## Brief
Transcribe exactly everything in the data below from the line containing "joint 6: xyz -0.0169" down to the line containing "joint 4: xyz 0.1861", both lines included and nothing further.
+++
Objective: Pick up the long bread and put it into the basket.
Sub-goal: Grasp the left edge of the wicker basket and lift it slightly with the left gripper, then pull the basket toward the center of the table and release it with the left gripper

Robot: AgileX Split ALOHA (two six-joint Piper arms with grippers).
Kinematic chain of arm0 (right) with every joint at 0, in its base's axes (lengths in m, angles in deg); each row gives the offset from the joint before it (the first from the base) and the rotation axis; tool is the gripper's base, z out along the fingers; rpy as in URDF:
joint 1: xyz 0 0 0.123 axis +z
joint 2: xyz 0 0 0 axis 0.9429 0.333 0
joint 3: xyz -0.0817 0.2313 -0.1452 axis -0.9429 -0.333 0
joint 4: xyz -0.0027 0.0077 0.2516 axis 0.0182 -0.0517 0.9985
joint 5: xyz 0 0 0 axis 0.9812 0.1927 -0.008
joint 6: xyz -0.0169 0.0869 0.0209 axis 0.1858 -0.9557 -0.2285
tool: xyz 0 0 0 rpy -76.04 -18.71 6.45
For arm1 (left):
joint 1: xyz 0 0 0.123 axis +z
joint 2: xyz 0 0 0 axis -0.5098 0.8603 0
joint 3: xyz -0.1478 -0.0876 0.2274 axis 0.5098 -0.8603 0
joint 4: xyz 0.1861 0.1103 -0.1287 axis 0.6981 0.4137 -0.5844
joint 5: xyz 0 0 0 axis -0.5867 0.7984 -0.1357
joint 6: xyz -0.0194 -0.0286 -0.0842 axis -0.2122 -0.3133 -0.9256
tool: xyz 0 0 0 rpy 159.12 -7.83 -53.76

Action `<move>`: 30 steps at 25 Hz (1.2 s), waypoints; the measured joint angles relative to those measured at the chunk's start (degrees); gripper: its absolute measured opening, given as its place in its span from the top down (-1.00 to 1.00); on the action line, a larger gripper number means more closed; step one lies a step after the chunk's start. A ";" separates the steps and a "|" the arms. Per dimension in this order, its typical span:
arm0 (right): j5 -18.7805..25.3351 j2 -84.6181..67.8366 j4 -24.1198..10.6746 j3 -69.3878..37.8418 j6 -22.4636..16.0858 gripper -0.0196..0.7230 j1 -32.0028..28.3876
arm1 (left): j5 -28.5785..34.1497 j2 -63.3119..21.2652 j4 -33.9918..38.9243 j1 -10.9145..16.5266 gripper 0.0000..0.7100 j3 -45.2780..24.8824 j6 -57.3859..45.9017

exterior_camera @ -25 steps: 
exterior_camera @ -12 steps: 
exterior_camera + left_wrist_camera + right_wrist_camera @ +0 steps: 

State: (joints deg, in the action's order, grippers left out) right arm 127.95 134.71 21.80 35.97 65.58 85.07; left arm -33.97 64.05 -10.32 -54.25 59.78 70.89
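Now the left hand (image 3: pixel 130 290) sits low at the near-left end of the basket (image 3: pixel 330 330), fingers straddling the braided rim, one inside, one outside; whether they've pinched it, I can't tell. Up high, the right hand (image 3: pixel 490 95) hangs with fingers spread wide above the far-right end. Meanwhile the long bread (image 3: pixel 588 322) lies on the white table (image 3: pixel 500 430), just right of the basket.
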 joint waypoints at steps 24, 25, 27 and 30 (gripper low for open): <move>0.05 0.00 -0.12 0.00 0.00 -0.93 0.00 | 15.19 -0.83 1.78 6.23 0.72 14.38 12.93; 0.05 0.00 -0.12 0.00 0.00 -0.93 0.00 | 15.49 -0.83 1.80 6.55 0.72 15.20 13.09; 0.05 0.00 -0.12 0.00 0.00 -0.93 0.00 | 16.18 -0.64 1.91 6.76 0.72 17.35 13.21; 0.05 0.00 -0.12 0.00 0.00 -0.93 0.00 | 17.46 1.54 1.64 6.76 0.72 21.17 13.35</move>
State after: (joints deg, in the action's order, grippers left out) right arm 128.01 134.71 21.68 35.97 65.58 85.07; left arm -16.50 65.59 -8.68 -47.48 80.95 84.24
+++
## Answer to this exercise
joint 6: xyz -0.0169 0.0869 0.0209 axis 0.1858 -0.9557 -0.2285
tool: xyz 0 0 0 rpy -76.04 -18.71 6.45
For arm1 (left):
joint 1: xyz 0 0 0.123 axis +z
joint 2: xyz 0 0 0 axis -0.5098 0.8603 0
joint 3: xyz -0.1478 -0.0876 0.2274 axis 0.5098 -0.8603 0
joint 4: xyz 0.1861 0.1103 -0.1287 axis 0.6981 0.4137 -0.5844

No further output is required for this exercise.